Start of Extracted records

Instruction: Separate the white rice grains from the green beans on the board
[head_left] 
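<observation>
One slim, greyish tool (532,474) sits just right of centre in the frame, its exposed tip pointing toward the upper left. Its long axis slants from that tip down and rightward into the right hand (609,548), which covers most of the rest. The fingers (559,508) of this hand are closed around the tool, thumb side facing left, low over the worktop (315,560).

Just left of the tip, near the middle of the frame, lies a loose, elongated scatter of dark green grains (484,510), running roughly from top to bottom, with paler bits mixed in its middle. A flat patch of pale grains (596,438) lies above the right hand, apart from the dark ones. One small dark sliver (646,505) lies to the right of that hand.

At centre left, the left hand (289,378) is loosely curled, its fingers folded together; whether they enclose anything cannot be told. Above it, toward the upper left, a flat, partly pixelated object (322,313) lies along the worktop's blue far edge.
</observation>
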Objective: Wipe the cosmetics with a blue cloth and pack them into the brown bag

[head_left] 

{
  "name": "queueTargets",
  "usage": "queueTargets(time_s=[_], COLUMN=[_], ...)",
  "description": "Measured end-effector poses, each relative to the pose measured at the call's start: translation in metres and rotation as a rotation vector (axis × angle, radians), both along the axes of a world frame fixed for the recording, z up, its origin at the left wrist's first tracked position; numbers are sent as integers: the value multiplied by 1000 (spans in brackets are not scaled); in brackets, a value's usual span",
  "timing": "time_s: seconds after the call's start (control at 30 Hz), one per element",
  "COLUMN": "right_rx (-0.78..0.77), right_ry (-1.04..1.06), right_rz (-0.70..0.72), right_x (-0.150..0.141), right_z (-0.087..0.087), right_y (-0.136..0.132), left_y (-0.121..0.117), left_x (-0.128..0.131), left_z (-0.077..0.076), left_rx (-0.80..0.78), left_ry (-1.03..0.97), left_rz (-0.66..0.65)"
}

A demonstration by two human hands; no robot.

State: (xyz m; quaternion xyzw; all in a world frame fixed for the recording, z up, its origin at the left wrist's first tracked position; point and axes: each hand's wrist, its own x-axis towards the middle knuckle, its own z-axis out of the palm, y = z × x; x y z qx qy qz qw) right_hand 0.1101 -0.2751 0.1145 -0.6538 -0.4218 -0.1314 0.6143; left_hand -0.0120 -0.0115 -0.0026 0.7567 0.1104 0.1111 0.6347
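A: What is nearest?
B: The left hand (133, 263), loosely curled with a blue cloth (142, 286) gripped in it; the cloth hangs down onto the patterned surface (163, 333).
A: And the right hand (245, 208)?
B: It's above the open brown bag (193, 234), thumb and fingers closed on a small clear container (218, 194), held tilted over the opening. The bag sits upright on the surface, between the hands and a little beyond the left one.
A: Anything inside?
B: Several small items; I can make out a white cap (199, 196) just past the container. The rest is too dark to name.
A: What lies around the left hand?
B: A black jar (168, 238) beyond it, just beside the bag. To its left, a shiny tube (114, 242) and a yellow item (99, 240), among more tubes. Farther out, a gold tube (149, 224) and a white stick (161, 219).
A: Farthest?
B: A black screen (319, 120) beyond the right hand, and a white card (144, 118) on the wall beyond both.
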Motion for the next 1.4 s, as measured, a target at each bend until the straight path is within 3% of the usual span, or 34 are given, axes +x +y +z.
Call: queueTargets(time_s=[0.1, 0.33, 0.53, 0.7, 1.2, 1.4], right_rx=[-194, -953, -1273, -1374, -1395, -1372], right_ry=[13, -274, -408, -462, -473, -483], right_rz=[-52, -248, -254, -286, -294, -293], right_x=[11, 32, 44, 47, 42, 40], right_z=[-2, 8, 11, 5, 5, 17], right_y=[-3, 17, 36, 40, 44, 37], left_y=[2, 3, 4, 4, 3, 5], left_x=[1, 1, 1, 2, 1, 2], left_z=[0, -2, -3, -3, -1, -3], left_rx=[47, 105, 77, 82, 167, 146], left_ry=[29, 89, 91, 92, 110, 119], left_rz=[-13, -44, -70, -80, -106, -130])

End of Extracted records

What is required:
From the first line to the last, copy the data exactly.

Solution for this problem:
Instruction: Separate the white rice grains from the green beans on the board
[head_left] 
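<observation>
One slim, greyish tool (532,474) sits just right of centre in the frame, its exposed tip pointing toward the upper left. Its long axis slants from that tip down and rightward into the right hand (609,548), which covers most of the rest. The fingers (559,508) of this hand are closed around the tool, thumb side facing left, low over the worktop (315,560).

Just left of the tip, near the middle of the frame, lies a loose, elongated scatter of dark green grains (484,510), running roughly from top to bottom, with paler bits mixed in its middle. A flat patch of pale grains (596,438) lies above the right hand, apart from the dark ones. One small dark sliver (646,505) lies to the right of that hand.

At centre left, the left hand (289,378) is loosely curled, its fingers folded together; whether they enclose anything cannot be told. Above it, toward the upper left, a flat, partly pixelated object (322,313) lies along the worktop's blue far edge.
</observation>
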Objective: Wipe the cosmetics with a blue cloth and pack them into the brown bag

[head_left] 

{
  "name": "queueTargets",
  "usage": "queueTargets(time_s=[_], COLUMN=[_], ...)",
  "description": "Measured end-effector poses, each relative to the pose measured at the call's start: translation in metres and rotation as a rotation vector (axis × angle, radians), both along the axes of a world frame fixed for the recording, z up, its origin at the left wrist's first tracked position; numbers are sent as integers: the value multiplied by 1000 (spans in brackets are not scaled); in brackets, a value's usual span",
  "timing": "time_s: seconds after the call's start (control at 30 Hz), one per element",
  "COLUMN": "right_rx (-0.78..0.77), right_ry (-1.04..1.06), right_rz (-0.70..0.72), right_x (-0.150..0.141), right_z (-0.087..0.087), right_y (-0.136..0.132), left_y (-0.121..0.117), left_x (-0.128..0.131), left_z (-0.077..0.076), left_rx (-0.80..0.78), left_ry (-1.03..0.97), left_rz (-0.66..0.65)"
}

A demonstration by two human hands; no robot.

State: (xyz m; quaternion xyzw; all in a world frame fixed for the recording, z up, its origin at the left wrist's first tracked position; point and axes: each hand's wrist, its own x-axis towards the middle knuckle, its own z-axis out of the palm, y = z × x; x y z qx qy qz qw) right_hand 0.1101 -0.2751 0.1145 -0.6538 -0.4218 -0.1314 0.6143; left_hand -0.0120 -0.0115 -0.0026 0.7567 0.1104 0.1111 0.6347
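A: What is nearest?
B: The left hand (133, 263), loosely curled with a blue cloth (142, 286) gripped in it; the cloth hangs down onto the patterned surface (163, 333).
A: And the right hand (245, 208)?
B: It's above the open brown bag (193, 234), thumb and fingers closed on a small clear container (218, 194), held tilted over the opening. The bag sits upright on the surface, between the hands and a little beyond the left one.
A: Anything inside?
B: Several small items; I can make out a white cap (199, 196) just past the container. The rest is too dark to name.
A: What lies around the left hand?
B: A black jar (168, 238) beyond it, just beside the bag. To its left, a shiny tube (114, 242) and a yellow item (99, 240), among more tubes. Farther out, a gold tube (149, 224) and a white stick (161, 219).
A: Farthest?
B: A black screen (319, 120) beyond the right hand, and a white card (144, 118) on the wall beyond both.
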Motion for the next 1.4 s, as measured, a target at each bend until the straight path is within 3% of the usual span, or 34 are given, axes +x +y +z.
Call: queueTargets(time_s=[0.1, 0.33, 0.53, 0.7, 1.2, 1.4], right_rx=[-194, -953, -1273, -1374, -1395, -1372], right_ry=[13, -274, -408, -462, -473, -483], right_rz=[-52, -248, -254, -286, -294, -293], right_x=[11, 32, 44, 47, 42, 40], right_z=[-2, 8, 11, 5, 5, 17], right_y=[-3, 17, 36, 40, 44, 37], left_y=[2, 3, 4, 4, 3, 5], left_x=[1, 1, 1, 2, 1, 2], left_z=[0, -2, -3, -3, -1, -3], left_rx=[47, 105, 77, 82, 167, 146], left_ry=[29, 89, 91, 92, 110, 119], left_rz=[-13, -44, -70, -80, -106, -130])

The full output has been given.